REQUIRED WORK =
Every line from the beginning of the data through the line containing "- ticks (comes" should be reproduced exactly, and no further lines should be output.

▼

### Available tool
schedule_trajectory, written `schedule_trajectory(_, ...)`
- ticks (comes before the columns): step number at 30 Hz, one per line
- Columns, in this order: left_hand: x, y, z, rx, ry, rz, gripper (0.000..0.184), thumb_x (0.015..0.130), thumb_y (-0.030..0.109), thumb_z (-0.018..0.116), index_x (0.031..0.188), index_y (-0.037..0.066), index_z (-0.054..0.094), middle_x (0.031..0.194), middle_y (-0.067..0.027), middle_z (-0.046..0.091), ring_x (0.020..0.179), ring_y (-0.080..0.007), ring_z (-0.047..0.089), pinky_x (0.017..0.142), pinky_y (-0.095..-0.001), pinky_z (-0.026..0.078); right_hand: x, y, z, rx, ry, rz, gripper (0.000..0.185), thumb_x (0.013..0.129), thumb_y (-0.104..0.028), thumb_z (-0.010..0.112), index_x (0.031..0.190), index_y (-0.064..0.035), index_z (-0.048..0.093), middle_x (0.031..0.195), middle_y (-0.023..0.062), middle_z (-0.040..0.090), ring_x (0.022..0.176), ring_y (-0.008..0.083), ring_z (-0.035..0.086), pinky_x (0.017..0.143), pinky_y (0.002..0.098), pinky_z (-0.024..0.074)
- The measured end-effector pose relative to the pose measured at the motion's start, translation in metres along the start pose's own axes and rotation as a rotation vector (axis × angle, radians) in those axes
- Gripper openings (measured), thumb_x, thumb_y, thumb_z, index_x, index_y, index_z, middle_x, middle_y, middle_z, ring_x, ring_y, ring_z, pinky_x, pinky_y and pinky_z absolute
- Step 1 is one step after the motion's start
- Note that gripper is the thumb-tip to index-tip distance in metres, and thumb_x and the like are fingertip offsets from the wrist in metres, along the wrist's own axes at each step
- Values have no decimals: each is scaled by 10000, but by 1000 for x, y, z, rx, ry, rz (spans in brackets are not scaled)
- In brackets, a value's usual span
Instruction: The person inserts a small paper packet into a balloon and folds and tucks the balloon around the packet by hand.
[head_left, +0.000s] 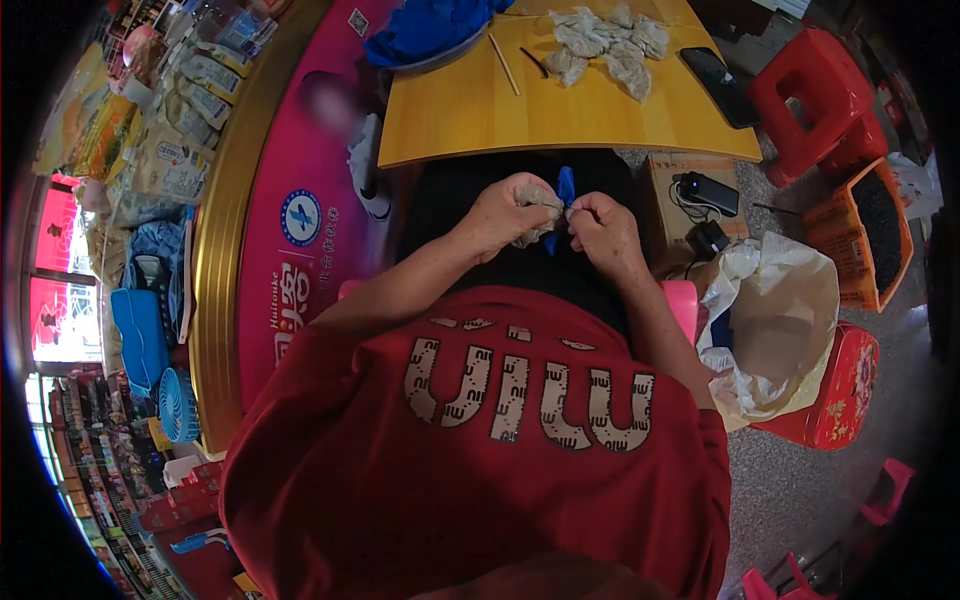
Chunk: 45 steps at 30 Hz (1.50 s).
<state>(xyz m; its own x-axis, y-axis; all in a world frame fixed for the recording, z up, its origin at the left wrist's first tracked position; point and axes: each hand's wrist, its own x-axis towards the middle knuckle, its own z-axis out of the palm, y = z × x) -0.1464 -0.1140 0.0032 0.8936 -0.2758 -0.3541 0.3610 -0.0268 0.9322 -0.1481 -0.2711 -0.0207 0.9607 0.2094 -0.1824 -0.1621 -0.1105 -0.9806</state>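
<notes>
Just beyond the front edge of the wooden table (560, 130), over the lap, my two hands are close together. A small, pale, crumpled bundle (537, 215) is held by my left hand (505, 217), whose fingers wrap round it. My right hand (602, 230) is closed in a pinch at a strip of blue material (566, 187). That strip stands up between the hands, and its lower part shows below them. What the bundle contains is too small to tell.
On the table are a blue-covered tray (430, 35), a stick (504, 64), small clear bags (610, 45) and a phone (718, 85). To the right are a cardboard box (670, 200), a lined bin (780, 340), red stools (815, 95) and an orange basket (845, 235).
</notes>
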Motion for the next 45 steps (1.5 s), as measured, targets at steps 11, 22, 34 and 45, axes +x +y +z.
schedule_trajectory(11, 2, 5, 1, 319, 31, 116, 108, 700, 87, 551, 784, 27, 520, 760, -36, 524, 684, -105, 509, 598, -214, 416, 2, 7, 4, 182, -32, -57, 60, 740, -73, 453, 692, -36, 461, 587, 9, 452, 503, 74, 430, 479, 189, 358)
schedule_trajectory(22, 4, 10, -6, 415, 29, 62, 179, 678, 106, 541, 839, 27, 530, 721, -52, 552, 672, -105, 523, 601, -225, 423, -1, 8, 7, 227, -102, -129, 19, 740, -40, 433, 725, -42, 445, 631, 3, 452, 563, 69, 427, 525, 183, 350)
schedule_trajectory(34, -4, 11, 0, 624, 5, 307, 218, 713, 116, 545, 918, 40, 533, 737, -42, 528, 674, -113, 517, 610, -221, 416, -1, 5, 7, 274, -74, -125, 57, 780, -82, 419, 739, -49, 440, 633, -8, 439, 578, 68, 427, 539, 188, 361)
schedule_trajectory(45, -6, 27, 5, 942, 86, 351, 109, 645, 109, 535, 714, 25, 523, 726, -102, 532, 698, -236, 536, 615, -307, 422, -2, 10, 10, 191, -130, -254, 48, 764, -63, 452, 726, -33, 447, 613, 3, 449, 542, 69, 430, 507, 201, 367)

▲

RESPONSE TO THE EXERCISE =
### Available tool
schedule_trajectory, written `schedule_trajectory(_, ...)`
- ticks (comes before the columns): step number at 30 Hz, one per line

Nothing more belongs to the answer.